■ **EXERCISE BRIEF**:
Your answer must consist of exactly the lines below, starting with the line with "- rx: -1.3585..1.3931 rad" and going on through the line with "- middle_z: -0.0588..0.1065", and nothing else.

[Stored items from a collection]
┌────────

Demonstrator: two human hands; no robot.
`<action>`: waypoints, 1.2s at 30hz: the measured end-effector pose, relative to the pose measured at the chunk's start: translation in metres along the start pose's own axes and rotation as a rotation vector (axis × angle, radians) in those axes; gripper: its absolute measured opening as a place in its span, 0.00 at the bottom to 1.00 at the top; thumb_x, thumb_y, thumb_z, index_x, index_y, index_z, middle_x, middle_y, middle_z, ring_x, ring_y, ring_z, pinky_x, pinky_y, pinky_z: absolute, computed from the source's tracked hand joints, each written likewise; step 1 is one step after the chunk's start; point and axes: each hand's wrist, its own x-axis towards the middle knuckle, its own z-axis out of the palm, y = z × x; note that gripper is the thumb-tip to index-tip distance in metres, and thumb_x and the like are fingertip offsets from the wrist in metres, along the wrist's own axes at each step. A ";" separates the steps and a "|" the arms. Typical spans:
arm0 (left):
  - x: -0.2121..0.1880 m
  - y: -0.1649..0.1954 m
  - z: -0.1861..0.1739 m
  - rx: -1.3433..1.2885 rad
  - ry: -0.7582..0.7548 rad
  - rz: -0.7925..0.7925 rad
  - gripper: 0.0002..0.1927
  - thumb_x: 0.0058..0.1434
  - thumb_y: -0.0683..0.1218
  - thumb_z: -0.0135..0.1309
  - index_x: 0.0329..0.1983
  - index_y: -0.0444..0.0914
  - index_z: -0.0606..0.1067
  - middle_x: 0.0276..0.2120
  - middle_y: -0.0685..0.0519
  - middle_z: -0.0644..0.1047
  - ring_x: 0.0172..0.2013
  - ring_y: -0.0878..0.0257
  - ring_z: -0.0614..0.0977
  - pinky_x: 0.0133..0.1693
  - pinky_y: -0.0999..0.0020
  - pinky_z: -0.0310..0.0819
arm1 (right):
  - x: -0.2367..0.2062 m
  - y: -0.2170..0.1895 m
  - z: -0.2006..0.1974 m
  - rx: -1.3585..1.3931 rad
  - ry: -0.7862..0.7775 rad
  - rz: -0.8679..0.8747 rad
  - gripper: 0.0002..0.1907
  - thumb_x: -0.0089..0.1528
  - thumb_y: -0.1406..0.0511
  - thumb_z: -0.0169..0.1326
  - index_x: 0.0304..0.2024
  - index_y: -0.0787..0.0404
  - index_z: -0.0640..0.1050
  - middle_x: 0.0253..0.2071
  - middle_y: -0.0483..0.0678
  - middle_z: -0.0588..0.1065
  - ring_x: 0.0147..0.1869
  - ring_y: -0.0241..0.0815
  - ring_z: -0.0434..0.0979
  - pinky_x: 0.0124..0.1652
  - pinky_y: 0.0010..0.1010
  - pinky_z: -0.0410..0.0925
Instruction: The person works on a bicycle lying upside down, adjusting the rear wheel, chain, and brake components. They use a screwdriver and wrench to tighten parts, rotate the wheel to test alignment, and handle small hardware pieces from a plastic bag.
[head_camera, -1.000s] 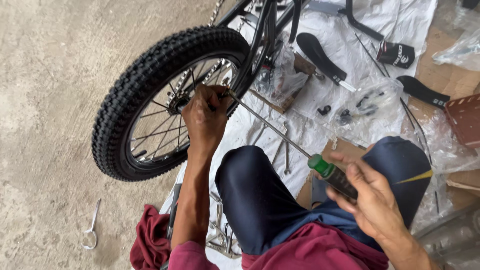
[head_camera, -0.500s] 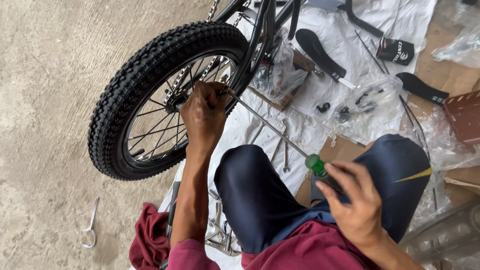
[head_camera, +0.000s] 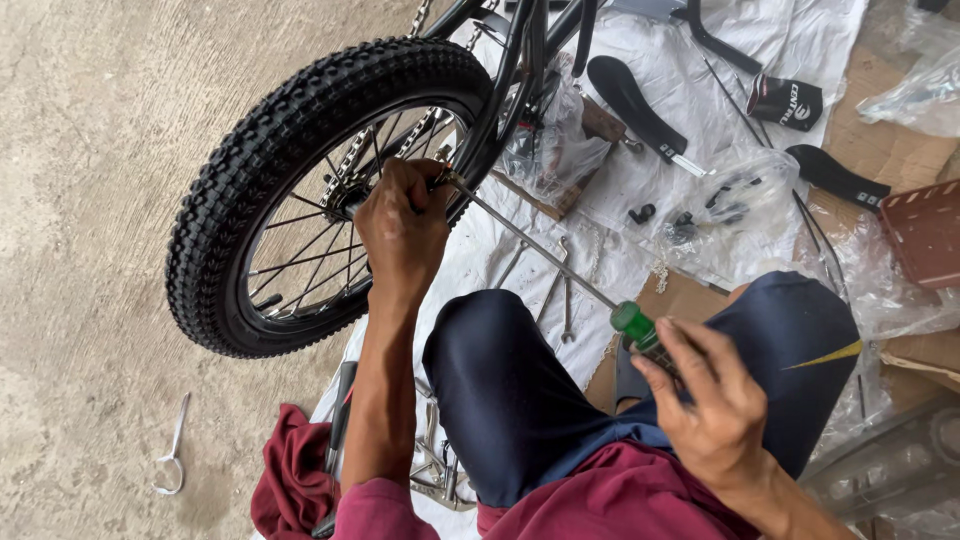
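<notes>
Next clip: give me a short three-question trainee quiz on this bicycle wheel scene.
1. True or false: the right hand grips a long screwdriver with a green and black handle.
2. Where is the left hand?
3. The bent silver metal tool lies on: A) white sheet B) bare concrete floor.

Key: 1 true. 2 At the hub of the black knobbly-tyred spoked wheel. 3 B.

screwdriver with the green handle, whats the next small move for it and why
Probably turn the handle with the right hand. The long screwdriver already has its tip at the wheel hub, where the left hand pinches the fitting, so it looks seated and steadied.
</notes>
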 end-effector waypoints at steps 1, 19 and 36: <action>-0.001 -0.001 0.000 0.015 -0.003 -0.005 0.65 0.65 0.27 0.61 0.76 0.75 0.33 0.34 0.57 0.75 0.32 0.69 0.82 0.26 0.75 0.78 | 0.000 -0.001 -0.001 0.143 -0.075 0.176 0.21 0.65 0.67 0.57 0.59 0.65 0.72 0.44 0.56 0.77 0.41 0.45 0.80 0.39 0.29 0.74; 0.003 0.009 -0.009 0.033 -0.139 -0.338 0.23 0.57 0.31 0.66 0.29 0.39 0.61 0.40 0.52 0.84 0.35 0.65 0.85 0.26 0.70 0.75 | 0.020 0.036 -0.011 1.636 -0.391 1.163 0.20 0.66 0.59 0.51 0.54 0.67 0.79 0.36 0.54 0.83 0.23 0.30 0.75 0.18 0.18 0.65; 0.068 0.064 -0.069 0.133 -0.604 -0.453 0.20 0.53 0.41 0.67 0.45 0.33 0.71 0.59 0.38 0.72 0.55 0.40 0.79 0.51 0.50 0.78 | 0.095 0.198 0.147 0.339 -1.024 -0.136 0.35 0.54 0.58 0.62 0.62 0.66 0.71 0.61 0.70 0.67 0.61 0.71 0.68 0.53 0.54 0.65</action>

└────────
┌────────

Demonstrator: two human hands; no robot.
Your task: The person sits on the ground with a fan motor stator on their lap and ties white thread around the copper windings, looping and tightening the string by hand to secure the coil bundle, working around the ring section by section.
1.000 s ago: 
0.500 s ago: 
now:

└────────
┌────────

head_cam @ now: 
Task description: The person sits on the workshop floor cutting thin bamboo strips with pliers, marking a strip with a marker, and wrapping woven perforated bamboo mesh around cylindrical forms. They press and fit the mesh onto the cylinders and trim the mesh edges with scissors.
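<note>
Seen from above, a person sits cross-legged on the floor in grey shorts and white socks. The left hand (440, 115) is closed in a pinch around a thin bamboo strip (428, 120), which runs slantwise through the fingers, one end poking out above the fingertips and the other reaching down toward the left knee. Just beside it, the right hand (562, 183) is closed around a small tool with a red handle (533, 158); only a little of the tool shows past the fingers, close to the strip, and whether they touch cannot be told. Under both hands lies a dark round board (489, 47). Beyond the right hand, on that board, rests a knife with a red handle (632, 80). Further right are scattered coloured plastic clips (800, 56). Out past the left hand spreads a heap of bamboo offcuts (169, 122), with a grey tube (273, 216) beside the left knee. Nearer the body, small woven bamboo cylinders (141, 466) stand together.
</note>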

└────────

■ **RESULT**:
  - rx: -1.3585..1.3931 rad
  - ry: -0.7862..0.7775 rad
  - rz: -0.8679..0.8747 rad
  - gripper: 0.0002..0.1907
  - thumb_x: -0.0089..0.1528
  - thumb_y: -0.1406..0.0511
  - thumb_z: -0.0169..0.1326
  - index_x: 0.0304..0.2024
  - index_y: -0.0787..0.0404
  - index_z: -0.0640..0.1050
  - middle_x: 0.0253..0.2071
  - middle_y: -0.0483..0.0678
  - middle_z: -0.0588..0.1065

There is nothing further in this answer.